CS109B: Advanced Topics in Data Science

Spring 2018


Teaching Assistants

Welcome to Data Science 2 (DS2)! The course is listed as CS109b, STAT121b, and AC209b, and offered through the Harvard University Extension School as distance education course CSCI E-109b.

The requirements for these four labelings of the course are the same, except that for students registered for AC209b there may be additional work.

What is this class about?

Data Science 2 is the second half of a one-year introduction to data science. Building upon the material in Data Science 1, the course introduces advanced methods for data wrangling, data visualization, and statistical modeling and prediction. Topics include big data and database management, basic Bayesian methods, nonlinear statistical models, unsupervised learning, and topic models. The final module will consist of multiple deep learning subjects such as CNNs, RNNs and Autoencoders. The major programming languages used will be R and Python.


This course can only be taken after successful completion of CS 109a, AC 209a, Stat 121a, or CSCI E-109a.
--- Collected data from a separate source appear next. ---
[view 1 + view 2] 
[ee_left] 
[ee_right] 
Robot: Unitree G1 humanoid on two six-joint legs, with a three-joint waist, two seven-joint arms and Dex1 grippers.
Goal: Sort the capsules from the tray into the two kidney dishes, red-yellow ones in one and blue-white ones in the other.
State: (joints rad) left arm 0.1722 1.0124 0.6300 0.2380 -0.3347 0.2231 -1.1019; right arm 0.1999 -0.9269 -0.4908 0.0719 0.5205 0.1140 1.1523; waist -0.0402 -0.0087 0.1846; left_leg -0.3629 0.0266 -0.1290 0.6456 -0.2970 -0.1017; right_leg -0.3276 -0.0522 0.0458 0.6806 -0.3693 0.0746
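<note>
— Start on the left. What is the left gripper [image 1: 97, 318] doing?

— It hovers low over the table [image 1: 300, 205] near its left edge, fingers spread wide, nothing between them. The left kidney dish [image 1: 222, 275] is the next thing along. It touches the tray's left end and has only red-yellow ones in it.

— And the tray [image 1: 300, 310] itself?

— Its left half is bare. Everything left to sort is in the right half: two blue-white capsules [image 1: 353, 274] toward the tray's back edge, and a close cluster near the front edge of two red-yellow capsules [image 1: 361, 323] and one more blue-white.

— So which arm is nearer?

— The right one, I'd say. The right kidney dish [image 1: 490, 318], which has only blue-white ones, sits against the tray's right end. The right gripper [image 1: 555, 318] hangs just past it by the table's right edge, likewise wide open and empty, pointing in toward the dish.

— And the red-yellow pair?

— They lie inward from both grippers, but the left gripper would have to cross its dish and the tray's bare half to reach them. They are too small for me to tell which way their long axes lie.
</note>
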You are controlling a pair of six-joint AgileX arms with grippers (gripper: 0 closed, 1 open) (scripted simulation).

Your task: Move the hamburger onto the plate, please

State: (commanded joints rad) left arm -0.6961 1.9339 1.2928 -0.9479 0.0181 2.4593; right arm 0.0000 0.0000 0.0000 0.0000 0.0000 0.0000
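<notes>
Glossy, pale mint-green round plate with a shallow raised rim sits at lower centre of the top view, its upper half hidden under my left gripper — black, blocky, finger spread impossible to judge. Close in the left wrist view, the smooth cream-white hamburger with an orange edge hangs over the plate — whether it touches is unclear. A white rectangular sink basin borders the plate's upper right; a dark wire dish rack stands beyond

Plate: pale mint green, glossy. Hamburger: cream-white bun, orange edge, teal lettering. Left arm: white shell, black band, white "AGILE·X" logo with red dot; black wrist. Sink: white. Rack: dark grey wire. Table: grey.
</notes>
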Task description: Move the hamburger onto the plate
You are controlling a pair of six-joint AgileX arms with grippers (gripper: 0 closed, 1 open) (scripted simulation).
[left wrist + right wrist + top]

Students who have previously taken CS 109, AC 209, Stat 121, or CSCI E-109 cannot take this class for credit.

Recommended Textbooks

ISLR: An Introduction to Statistical Learning by James, Witten, Hastie, Tibshirani (Springer: New York, 2013)

DL: Deep Learning by Goodfellow, Bengio and Courville.

Free electronic versions are available (ISLR, DL or hardcopy through Amazon ([ISLR] (https://www.amazon.com/Introduction-Statistical-Learning-Applications-Statistics/dp/1461471370/ref=sr_1_1?ie=UTF8), DL).